Cowboys on leased Indian land in the Cherokee Strip reported seeing only large redcedar stumps but no live trees. Trespassing Kansas farmers may have cut them all for fence posts to use with that newfangled barbed wire. Indeed the red heartwood, resisting termites and wood rot, makes excellent fence posts. 1898 pioneers near Alva earned a living cutting redcedar posts, which grew only on steep "gyp" rock hillsides, where the periodic range fires found scant fuel to reach the saplings.
During the "Dirty Thirties," government agents advocated planting shelter-belts to break the winds which were stealing our topsoil. Redcedars played an important part in these belts, their evergreen branches blocking wind clear to the ground. In the 40's and 50's, farmers started planting them on their own. Talk to old timers to hear tales about climbing those ladder-like branches and playing in that summer shade, free of under story weeds. Birds enjoyed the blue "berries" (really a fleshy cone); baby trees sprang up along fence lines and under power lines. A shapely redcedar was the only Christmas tree many rural families could afford.

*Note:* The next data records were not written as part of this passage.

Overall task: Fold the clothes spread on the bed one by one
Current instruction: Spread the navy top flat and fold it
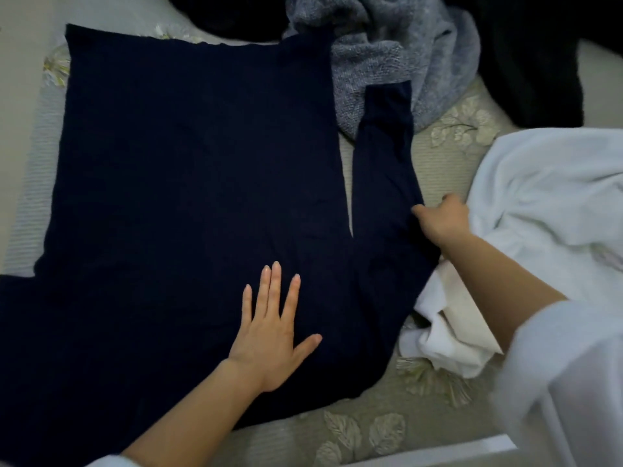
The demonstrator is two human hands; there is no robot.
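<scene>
Fingers (275, 281) of left hand (269, 335) spread flat on navy sweater (185, 163), right hand (445, 219) in a pinch on sleeve (384, 146).

Dim, soft indoor light, faint shadows, wide-angle bending at edges, slight blur throughout
</scene>
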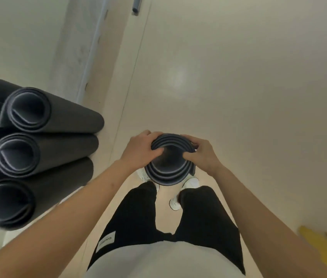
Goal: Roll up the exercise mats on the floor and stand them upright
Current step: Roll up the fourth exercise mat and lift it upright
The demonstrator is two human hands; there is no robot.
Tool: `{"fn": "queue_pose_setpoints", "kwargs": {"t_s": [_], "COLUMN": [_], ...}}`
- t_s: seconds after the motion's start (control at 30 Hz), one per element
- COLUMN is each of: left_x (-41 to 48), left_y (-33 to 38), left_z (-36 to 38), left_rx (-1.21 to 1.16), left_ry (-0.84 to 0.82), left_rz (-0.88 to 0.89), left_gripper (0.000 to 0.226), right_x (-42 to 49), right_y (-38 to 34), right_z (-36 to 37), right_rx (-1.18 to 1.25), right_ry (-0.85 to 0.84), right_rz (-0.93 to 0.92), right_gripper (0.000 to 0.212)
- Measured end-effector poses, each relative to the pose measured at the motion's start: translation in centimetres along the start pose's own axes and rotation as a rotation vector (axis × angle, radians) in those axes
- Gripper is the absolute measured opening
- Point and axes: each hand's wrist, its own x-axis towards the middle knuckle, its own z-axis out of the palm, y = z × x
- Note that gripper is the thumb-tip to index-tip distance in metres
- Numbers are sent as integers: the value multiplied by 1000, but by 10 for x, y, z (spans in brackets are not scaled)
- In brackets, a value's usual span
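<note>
The dark grey rolled foam exercise mat (168, 178) is upright just in front of the person's white shoes (190, 182). Its lower end is hidden, so I cannot tell if it rests on the pale beige floor (238, 97). The left hand (138, 151) and the right hand (202, 155) hold its top rim from opposite sides. Each grip is closed, with fingers curled over the edge into the hollow. Three similar dark rolled mats (16, 153) stand together at the left, near the wall. To do this step well, I think the roll should be held tight, set flat on its end beside that row, and released one hand at a time, because the outer layer may spring open.
</note>
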Motion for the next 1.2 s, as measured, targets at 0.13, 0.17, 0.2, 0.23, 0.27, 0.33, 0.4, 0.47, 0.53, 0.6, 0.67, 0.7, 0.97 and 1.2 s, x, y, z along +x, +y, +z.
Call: {"fn": "queue_pose_setpoints", "kwargs": {"t_s": [0.13,0.17,0.2,0.23,0.27,0.33,0.4,0.47,0.53,0.6,0.67,0.7,0.97,1.2], "left_x": [-24,-29,-33,-36,-37,-36,-30,-19,-6,14,36,47,113,151], "left_y": [-40,-49,-56,-63,-69,-78,-85,-88,-88,-90,-88,-88,-117,-179], "left_z": [-49,-56,-64,-69,-75,-84,-93,-104,-116,-131,-147,-155,-202,-214], "left_rx": [-60,-91,-120,-144,-163,-208,-279,-354,-386,-433,-517,-565,-751,-829], "left_ry": [117,146,179,211,242,298,354,415,453,509,565,594,878,1063], "left_rz": [-119,-151,-181,-209,-239,-306,-366,-413,-445,-505,-548,-568,-796,-911], "left_gripper": [47,47,48,49,50,50,49,45,39,34,31,31,14,27], "right_x": [15,17,19,23,28,42,63,89,113,145,180,198,315,389], "right_y": [-59,-71,-84,-95,-106,-128,-150,-170,-187,-210,-238,-251,-349,-389], "right_z": [50,61,70,77,82,87,89,87,83,77,73,72,109,181], "right_rx": [-111,-146,-184,-218,-247,-301,-379,-496,-584,-616,-633,-650,-894,-1050], "right_ry": [30,35,37,39,36,4,-71,-145,-177,-229,-287,-309,-446,-517], "right_rz": [-41,-53,-66,-78,-89,-127,-157,-182,-212,-226,-224,-225,-397,-622], "right_gripper": [52,52,52,51,50,49,53,61,64,60,49,43,32,35]}}
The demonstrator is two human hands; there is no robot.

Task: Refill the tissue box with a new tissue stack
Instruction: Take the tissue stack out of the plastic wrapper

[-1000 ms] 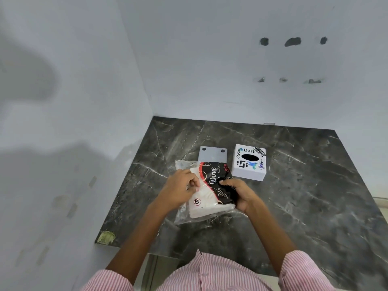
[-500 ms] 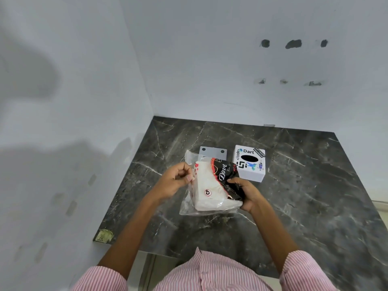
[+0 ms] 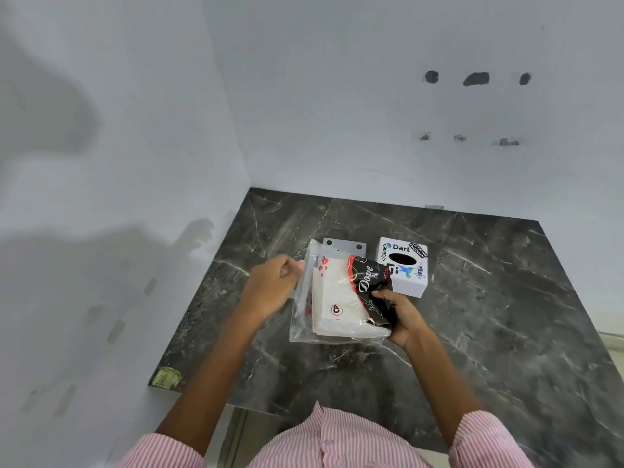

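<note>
A white stack of tissues in a clear plastic pack [image 3: 341,298] with a black and red "Dove" print is held just above the dark marble counter [image 3: 489,315]. My left hand [image 3: 275,287] pinches the pack's clear left edge and pulls it outward. My right hand [image 3: 401,315] grips the pack's black right end. The white cube tissue box [image 3: 403,266], with stickers and a dark oval slot on top, stands just behind my right hand.
A flat grey plate [image 3: 344,245] with two dark holes lies behind the pack, left of the box. White walls close the counter at the left and back. A small yellowish sticker [image 3: 165,378] marks the counter's front left corner.
Both hands have lifted and tilted the pack. My left hand has drawn the clear wrap out to the left, so the plastic is stretched wider off the stack.
</note>
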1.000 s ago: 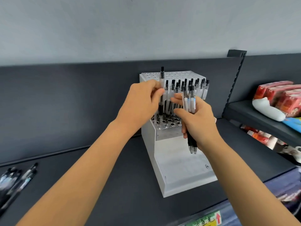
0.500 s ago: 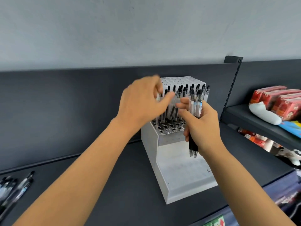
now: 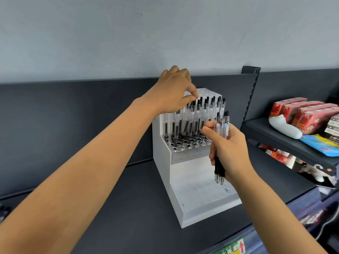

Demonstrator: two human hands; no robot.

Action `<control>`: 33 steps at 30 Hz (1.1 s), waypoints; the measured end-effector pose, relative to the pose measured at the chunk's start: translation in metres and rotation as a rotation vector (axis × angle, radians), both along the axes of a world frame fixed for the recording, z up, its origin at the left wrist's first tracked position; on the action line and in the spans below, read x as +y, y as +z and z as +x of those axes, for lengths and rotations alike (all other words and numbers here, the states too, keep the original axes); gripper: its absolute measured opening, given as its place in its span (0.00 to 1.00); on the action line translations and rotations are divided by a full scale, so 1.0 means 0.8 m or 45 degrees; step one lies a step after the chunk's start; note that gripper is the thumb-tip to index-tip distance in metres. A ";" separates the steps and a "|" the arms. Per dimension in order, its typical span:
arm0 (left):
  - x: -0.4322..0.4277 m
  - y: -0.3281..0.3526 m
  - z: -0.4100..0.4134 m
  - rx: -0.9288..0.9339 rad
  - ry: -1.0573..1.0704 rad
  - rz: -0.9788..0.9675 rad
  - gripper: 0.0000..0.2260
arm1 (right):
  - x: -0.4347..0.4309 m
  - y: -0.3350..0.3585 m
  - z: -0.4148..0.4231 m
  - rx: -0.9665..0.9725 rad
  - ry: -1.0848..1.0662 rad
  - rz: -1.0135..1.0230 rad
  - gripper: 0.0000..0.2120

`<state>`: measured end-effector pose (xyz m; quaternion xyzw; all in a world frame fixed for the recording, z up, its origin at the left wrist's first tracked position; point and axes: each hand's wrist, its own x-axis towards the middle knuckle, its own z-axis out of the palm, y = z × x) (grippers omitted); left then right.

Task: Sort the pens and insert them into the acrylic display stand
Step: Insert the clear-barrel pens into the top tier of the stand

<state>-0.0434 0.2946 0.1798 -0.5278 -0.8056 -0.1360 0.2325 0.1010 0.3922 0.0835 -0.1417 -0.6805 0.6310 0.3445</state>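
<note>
Pens (image 3: 197, 123): clear barrels, black tops. They stand tips-down in the holes of the display stand (image 3: 200, 197) and fill the rear rows of its mid step. A strip of holes (image 3: 185, 145) runs along that step's front edge.

Stand pos.: white, stepped, on the dark shelf (image 3: 128, 208). It sits close to the rear panel, right of ctr, near the upright post at the shelf's right end.

L hand (image 3: 172, 92): reaches over the stand's rear left corner. Thumb and forefinger tips pinch the top end of one pen (image 3: 188, 118) in the rows. That pen leans out of line w/ its neighbours. Other fingers are curled above.

R hand (image 3: 229, 149): in front of the stand's right side, wrapped round a small bundle of pens (image 3: 222, 129). Tops point up; black grips and tips stick out below the palm. Thumb lies across the bundle. Whether the forefinger tip touches the rows cannot be told.

Other items: red packs (image 3: 302, 112), a white pouch (image 3: 284, 127) and a blue pack (image 3: 319, 143) lie on the higher shelf to the right. Loose pens (image 3: 2, 211) lie at the shelf's left edge, mostly cut off. A label w/ a red arrow (image 3: 233, 249) sits on the front edge.
</note>
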 end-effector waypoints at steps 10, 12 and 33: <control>-0.013 0.004 0.009 -0.197 0.063 0.118 0.03 | -0.010 -0.003 -0.001 -0.017 0.030 -0.023 0.06; -0.018 0.006 0.012 -0.244 0.083 0.105 0.04 | -0.015 -0.003 -0.002 -0.030 0.064 -0.034 0.06; -0.060 -0.034 0.070 -0.571 -0.100 0.316 0.11 | -0.035 -0.006 0.009 -0.023 0.394 -0.770 0.09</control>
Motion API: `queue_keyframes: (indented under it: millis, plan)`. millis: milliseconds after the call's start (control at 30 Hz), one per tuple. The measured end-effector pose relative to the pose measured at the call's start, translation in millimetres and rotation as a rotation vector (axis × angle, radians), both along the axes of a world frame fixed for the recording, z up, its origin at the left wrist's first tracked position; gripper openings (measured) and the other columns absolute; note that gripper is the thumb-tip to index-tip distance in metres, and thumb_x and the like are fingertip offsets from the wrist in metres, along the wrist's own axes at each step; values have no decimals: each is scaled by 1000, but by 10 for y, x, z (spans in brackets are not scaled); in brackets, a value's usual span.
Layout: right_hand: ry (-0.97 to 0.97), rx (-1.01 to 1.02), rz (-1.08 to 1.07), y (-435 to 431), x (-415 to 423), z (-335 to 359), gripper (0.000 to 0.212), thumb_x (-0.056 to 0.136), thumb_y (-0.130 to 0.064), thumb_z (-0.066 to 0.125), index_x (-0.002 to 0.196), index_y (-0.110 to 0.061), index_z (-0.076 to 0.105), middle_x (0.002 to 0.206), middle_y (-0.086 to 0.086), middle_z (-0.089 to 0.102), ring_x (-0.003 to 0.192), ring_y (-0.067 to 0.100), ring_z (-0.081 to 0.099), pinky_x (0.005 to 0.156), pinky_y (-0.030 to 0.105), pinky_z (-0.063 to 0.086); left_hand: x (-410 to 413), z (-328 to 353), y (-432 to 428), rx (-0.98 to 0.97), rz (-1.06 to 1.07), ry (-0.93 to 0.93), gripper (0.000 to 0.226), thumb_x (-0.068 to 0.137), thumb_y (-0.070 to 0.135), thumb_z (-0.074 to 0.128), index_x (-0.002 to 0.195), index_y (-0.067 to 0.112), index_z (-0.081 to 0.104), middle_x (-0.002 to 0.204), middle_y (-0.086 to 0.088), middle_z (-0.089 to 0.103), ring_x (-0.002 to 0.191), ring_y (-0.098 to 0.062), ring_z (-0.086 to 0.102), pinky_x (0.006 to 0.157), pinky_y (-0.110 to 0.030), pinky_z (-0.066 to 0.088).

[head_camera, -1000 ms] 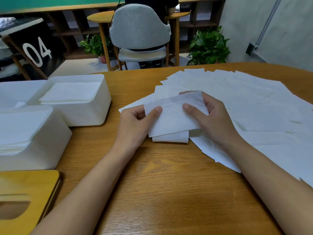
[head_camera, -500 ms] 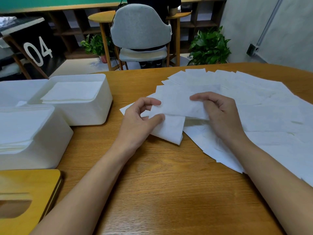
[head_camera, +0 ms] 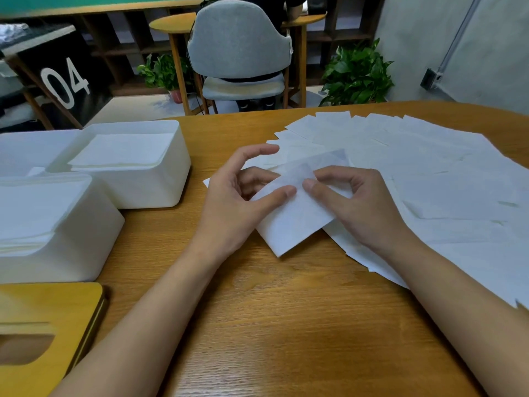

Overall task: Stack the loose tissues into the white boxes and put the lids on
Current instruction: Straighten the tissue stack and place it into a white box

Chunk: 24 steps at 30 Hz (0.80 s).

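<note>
While left hand and right hand pinch one tissue, lower corner over table, boxes well apart.

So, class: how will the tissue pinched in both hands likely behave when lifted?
Probably floppy: the tissue folds between the left hand and right hand. Likely very light, as fingertip pinches alone hold it. It might tear if tugged; it looks thin, almost see-through.

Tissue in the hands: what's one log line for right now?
left hand: pinches tissue | right hand: pinches same tissue | white boxes: tissues inside, no lids | wooden lid: on table
</note>
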State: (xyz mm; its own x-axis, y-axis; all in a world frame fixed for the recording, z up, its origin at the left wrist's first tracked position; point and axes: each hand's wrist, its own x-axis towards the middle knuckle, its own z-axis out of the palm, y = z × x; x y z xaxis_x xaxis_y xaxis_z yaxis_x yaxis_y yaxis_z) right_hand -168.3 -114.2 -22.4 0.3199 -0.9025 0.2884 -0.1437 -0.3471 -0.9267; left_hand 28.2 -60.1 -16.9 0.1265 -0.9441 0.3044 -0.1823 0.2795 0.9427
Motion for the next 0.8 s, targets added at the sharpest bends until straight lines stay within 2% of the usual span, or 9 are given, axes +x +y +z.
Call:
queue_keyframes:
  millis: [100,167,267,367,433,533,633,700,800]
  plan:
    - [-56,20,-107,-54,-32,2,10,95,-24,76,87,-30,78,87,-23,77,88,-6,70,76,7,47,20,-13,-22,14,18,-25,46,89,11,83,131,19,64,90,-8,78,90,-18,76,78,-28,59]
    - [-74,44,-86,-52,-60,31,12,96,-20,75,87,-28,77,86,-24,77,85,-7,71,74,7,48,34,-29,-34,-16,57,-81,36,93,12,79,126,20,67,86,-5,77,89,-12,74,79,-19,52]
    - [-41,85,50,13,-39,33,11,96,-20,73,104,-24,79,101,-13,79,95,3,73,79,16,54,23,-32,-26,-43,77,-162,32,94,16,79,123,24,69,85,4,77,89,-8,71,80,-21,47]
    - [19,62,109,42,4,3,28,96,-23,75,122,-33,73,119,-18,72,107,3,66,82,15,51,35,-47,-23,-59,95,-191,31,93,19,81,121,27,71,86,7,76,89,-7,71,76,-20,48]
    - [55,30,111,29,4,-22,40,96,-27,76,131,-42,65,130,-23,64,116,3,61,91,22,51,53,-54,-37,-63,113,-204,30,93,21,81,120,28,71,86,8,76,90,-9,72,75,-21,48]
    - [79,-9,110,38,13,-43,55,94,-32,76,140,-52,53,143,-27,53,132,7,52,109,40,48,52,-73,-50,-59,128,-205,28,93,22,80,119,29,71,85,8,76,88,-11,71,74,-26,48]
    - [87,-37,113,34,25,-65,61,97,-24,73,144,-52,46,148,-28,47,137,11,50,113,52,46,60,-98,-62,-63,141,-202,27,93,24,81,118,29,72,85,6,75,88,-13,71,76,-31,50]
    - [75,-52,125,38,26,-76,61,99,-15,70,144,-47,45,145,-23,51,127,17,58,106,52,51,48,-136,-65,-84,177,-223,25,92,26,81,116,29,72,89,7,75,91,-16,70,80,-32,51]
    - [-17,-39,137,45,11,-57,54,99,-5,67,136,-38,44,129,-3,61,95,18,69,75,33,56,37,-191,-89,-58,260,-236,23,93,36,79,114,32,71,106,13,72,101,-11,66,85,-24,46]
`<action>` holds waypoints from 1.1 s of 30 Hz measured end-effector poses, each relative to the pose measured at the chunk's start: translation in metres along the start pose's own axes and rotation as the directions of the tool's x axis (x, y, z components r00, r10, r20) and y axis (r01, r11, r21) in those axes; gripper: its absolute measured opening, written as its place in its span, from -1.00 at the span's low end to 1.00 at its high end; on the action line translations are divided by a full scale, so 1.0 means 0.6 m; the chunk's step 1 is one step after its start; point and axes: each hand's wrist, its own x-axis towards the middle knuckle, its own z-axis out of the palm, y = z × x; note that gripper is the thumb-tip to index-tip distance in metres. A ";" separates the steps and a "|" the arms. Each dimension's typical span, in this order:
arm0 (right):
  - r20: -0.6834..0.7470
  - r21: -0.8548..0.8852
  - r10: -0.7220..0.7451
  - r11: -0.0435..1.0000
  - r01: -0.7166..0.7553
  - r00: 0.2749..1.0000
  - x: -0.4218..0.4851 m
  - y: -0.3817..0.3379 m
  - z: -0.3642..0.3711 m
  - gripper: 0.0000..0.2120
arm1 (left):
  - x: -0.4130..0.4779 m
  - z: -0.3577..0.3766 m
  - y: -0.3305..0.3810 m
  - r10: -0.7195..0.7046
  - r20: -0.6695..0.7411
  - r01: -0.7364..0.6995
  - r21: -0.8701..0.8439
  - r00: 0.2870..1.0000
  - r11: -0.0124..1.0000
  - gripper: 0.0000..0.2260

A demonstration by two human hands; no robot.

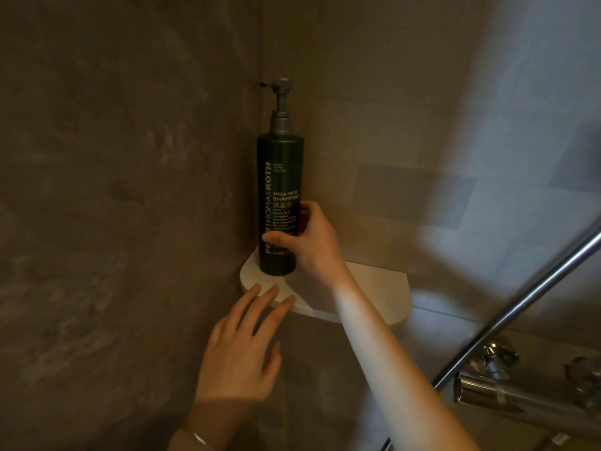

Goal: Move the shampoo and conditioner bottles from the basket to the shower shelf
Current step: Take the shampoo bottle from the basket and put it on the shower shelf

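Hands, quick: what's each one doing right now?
Left hand: open, fingers spread, tips at the shelf edge, holding nothing.
Right hand: closed around the shampoo bottle, upright on the shelf.

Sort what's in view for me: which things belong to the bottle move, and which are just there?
Part of the job:
shampoo bottle, upright in the corner
white corner shelf under it
right hand, gripping the bottle low down
left hand, open, fingertips at the shelf edge

Just there:
metal shower rail
chrome tap fitting
bracelet
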 end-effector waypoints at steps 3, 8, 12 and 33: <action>-0.040 -0.001 -0.002 1.000 0.002 0.999 0.002 0.002 0.006 -0.35 | 0.000 0.002 -0.001 -0.002 0.006 0.002 -0.001 1.000 1.000 -0.45; -0.012 0.019 0.013 1.000 -0.013 1.000 -0.002 -0.001 0.005 -0.36 | -0.002 0.011 0.002 -0.002 -0.005 0.002 -0.045 1.000 0.999 -0.35; 0.028 0.048 0.051 0.997 -0.052 0.998 -0.021 0.001 -0.009 -0.38 | -0.007 0.010 0.007 -0.024 0.020 0.025 -0.046 1.000 0.999 -0.20; -0.030 -0.538 -0.248 0.821 0.193 0.968 -0.365 0.069 -0.128 -0.51 | -0.114 -0.050 0.070 0.129 0.053 -0.129 -0.002 0.990 0.992 -0.53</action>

But by the 1970's, redcedars were beginning to be a menace to ranchers. Deer might browse them; cattle won't. Redcedars shaded out the valuable range grasses and inhibited germination of other species' seeds (allelopathy). Cattlemen complained of springs and ponds running dry when too many redcedars infested the range.
How to get rid of them? In the old days, periodic prairie fires burned off the saplings: redcedars thrived only on bare gravely slopes. As settlements encroached on the prairie, however, fires were suppressed allowing redcedars to spread and grow huge. Now a fire is doubly dangerous, because the oily needles explode into a fountain of sparks on the wind.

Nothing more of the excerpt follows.